Many migrants from countries such as Algeria, Morocco and Tunisia are flying legitimately to the UK on tourist visas before being smuggled to France, often by north African gangs in London willing to provide false identity documents.  The trade has been fuelled by a French clampdown on the issuing of visas to visitors from several former colonies.

One linchpin of the lucrative racket, Madjid Belabes, 53, acquired British citizenship after arriving in the UK from Algeria more than 20 years ago. Until his recent conviction for people smuggling, Belabes was living in a council-owned apartment on the top floor of a multimillion-pound townhouse in Camberwell, south London.  He masterminded a sophisticated operation that often involved him picking up migrants from a hostel in the capital that previously served as the headquarters of the Labour Party.

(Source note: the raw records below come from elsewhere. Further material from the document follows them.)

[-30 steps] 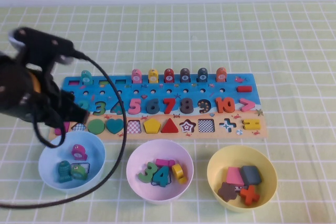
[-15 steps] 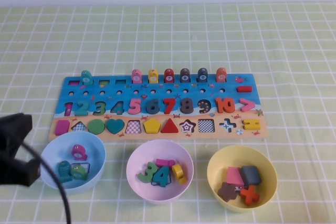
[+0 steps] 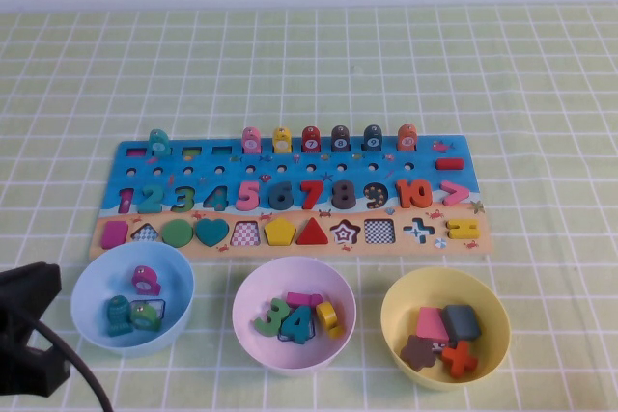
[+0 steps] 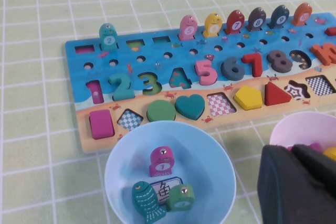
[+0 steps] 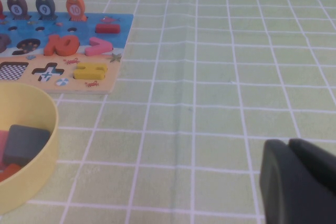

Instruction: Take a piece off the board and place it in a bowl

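Lying in the smooth round light blue bowl (image 3: pixel 92 282), the arch-topped teal piece (image 4: pixel 180 198); both matte black pincers (image 4: pixel 299 184) (image 5: pixel 299 182) look closed.

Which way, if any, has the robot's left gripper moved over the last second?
Yes. The left gripper moved from over the long blue wooden puzzle board's left end toward the robot, now beside the light blue round plastic bowl.

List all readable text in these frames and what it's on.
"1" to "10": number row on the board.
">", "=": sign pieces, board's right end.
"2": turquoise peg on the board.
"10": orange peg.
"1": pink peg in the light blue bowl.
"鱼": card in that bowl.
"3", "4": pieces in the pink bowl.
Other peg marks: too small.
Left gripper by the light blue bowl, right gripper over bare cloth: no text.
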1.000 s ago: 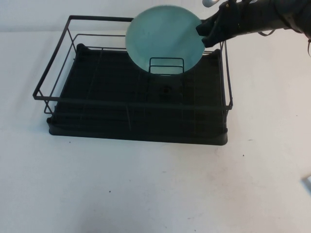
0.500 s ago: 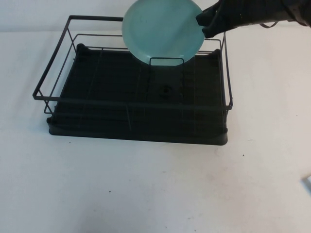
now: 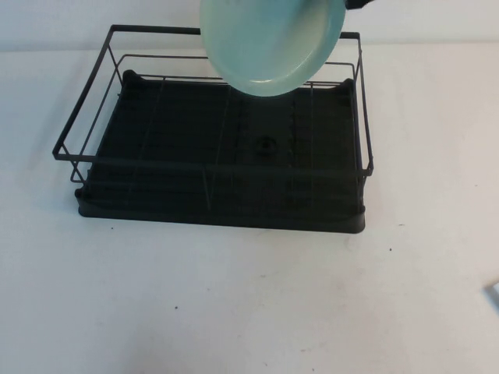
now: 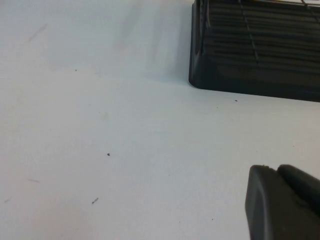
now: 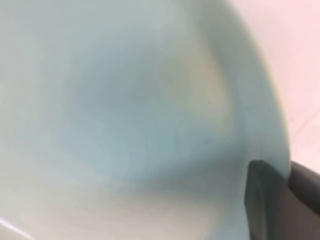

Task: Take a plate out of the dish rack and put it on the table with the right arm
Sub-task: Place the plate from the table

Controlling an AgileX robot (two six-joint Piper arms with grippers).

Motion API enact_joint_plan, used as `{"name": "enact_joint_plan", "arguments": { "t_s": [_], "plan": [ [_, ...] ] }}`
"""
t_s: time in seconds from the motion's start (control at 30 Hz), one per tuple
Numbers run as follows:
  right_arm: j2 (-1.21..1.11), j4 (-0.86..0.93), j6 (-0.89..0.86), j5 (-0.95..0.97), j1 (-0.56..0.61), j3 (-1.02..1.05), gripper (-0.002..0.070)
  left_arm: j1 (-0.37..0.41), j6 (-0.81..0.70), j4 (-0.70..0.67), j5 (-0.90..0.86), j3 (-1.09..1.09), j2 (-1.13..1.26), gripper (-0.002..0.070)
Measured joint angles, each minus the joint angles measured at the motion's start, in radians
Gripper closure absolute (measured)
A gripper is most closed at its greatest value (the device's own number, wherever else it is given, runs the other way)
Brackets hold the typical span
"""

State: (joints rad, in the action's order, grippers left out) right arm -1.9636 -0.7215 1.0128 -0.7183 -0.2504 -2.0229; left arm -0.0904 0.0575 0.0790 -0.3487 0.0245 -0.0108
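The light teal plate (image 3: 269, 43) hangs tilted in the air over the back of the black wire dish rack (image 3: 179, 148), clear of its tray. My right gripper (image 5: 287, 167) is shut on the plate's rim, one dark finger (image 5: 262, 200) lying across the plate's face. In the high view only a sliver of this gripper (image 3: 355, 3) shows at the top edge beside the plate. The plate (image 5: 130, 115) fills the right wrist view. My left gripper (image 4: 276, 169) rests low over the white table (image 3: 234, 296), shut and holding nothing, with a corner of the rack (image 4: 250, 55) beyond it.
The rack takes up the back middle of the table, its tall wire frame (image 3: 82, 125) rising all around. A small pale object (image 3: 493, 292) peeks in at the right edge. White tabletop stretches in front of the rack and to both sides.
The plate has risen out of the rack and tipped toward the camera. The right gripper has gone up with it, nearly leaving the top of the high view.
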Motion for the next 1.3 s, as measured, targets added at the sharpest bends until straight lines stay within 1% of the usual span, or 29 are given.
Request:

Belabes used a network of corrupt taxi drivers to transport his clients to locations near Dover, where they would be transferred into the back of a lorry bound for Calais.

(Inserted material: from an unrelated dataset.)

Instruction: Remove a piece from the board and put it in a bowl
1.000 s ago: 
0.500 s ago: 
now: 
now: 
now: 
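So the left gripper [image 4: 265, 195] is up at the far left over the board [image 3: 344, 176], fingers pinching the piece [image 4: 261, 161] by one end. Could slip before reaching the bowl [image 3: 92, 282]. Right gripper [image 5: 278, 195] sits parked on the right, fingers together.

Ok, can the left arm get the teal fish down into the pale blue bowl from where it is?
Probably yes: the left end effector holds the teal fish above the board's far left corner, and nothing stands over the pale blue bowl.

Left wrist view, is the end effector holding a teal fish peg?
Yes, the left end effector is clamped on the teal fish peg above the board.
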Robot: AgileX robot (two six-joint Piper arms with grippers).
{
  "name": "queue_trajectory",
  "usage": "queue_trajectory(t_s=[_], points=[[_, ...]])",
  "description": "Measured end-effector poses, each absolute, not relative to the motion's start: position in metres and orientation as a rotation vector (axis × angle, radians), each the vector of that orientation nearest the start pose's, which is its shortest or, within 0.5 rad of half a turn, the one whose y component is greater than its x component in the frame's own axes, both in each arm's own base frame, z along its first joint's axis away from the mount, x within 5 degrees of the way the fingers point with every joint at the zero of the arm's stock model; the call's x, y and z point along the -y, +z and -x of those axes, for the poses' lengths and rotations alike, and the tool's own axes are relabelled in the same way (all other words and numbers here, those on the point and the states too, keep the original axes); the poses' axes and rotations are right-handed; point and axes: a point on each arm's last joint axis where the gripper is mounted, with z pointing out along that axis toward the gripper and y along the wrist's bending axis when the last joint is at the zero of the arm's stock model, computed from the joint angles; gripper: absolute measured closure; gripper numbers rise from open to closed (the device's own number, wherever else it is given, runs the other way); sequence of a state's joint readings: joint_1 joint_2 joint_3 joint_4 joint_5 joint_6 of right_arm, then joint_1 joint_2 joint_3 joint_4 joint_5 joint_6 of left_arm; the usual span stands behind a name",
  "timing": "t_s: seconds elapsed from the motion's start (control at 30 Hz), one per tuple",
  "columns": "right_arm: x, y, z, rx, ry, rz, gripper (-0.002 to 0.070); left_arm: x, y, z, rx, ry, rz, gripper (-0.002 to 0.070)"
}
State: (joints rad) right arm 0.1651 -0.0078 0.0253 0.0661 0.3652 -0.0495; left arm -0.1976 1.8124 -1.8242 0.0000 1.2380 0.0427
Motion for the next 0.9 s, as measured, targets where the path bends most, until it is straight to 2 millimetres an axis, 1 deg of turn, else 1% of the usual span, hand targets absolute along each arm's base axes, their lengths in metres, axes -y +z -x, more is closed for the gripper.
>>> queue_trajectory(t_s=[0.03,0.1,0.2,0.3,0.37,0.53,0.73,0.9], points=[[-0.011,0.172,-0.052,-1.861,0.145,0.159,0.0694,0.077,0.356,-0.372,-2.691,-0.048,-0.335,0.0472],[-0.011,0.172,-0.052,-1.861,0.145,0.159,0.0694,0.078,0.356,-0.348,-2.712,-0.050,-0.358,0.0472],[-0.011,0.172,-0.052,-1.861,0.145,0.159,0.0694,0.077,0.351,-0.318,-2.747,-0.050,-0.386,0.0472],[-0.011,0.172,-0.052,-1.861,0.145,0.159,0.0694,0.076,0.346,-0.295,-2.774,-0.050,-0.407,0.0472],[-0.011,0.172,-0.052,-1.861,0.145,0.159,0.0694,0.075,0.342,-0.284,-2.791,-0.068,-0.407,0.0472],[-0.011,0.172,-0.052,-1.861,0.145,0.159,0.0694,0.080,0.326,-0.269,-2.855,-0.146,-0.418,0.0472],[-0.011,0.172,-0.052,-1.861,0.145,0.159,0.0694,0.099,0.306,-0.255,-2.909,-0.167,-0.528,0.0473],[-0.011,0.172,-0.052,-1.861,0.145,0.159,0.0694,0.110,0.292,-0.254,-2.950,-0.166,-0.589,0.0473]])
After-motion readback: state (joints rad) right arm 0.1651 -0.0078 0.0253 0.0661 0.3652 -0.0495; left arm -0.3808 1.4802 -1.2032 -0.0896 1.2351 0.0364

The National Crime Agency (NCA) estimates that his gang was responsible for attempting to smuggle more than 240 migrants to France in ten months.

Prosecutors at Kingston upon Thames crown court, where Belabes was convicted and jailed at the end of November 2025, claimed he oversaw at least 26 “runs” in which north African migrants arriving in Britain were smuggled to France between December 2022 and September 2023.  Belabes was later linked to an organised crime group led by Azize Benaniba, 41, another Algerian gangster living in London.

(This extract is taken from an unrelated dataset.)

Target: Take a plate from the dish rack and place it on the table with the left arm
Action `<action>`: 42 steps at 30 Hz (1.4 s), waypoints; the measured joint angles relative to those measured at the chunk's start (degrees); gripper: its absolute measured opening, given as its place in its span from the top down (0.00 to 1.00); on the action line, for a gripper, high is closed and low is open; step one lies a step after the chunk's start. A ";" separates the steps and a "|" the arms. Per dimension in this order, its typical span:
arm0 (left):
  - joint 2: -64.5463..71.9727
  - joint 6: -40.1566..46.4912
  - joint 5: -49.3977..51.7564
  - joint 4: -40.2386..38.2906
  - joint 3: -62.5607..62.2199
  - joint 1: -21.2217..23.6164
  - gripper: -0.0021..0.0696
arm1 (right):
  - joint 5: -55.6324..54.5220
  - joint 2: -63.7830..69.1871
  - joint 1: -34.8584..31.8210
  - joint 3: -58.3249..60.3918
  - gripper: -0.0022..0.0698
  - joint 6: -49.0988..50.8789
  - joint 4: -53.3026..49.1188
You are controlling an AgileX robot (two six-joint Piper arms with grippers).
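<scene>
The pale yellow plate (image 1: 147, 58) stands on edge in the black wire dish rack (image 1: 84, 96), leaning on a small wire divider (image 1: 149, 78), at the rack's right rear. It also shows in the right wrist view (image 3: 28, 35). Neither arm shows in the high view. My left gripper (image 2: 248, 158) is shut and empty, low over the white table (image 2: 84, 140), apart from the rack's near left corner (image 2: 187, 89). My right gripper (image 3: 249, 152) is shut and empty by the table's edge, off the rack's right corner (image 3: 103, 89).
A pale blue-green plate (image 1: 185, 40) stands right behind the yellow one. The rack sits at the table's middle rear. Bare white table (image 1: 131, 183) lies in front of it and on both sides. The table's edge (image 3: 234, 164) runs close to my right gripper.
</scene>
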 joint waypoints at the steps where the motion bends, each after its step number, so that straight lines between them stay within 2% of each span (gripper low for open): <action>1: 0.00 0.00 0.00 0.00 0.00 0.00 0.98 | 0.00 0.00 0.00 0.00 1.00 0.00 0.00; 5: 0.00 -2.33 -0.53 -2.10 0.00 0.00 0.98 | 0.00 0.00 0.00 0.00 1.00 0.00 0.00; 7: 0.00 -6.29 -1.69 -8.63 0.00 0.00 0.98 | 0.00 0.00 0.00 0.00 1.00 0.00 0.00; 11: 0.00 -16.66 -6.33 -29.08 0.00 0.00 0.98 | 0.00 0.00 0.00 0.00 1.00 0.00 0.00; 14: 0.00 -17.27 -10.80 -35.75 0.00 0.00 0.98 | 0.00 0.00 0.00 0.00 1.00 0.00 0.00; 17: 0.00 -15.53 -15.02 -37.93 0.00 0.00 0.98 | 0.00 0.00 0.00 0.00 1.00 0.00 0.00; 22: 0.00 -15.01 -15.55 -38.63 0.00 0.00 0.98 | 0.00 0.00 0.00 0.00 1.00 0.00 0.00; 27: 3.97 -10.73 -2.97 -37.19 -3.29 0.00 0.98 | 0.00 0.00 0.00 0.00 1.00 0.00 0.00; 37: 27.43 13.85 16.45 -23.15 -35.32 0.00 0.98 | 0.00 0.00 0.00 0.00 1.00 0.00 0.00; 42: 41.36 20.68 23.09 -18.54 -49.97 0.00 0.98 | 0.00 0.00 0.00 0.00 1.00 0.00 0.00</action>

Benaniba and six associates were convicted of people smuggling offences last July after a trial at Isleworth crown court, southwest London. They had tried to argue as part of their defence that they were “simply doing the government’s job for them” by taking migrants out of Britain to France.

Investigators intercepted 157 migrants smuggled by Benaniba’s gang between February and October 2023. The scam also involved facilitating migrants’ travel to the UK from north Africa on legitimate tourist visas.

Belabes pleaded guilty to conspiracy to assist unlawful immigration to France on the third day of a trial that had been expected to last three weeks in November. He was separately found guilty of possessing more than £11,000 in cash from his crimes.

Belabes was jailed for a total of ten years and nine months. Five taxi drivers who worked for him have also been convicted and face sentencing at Kingston crown court on January 23.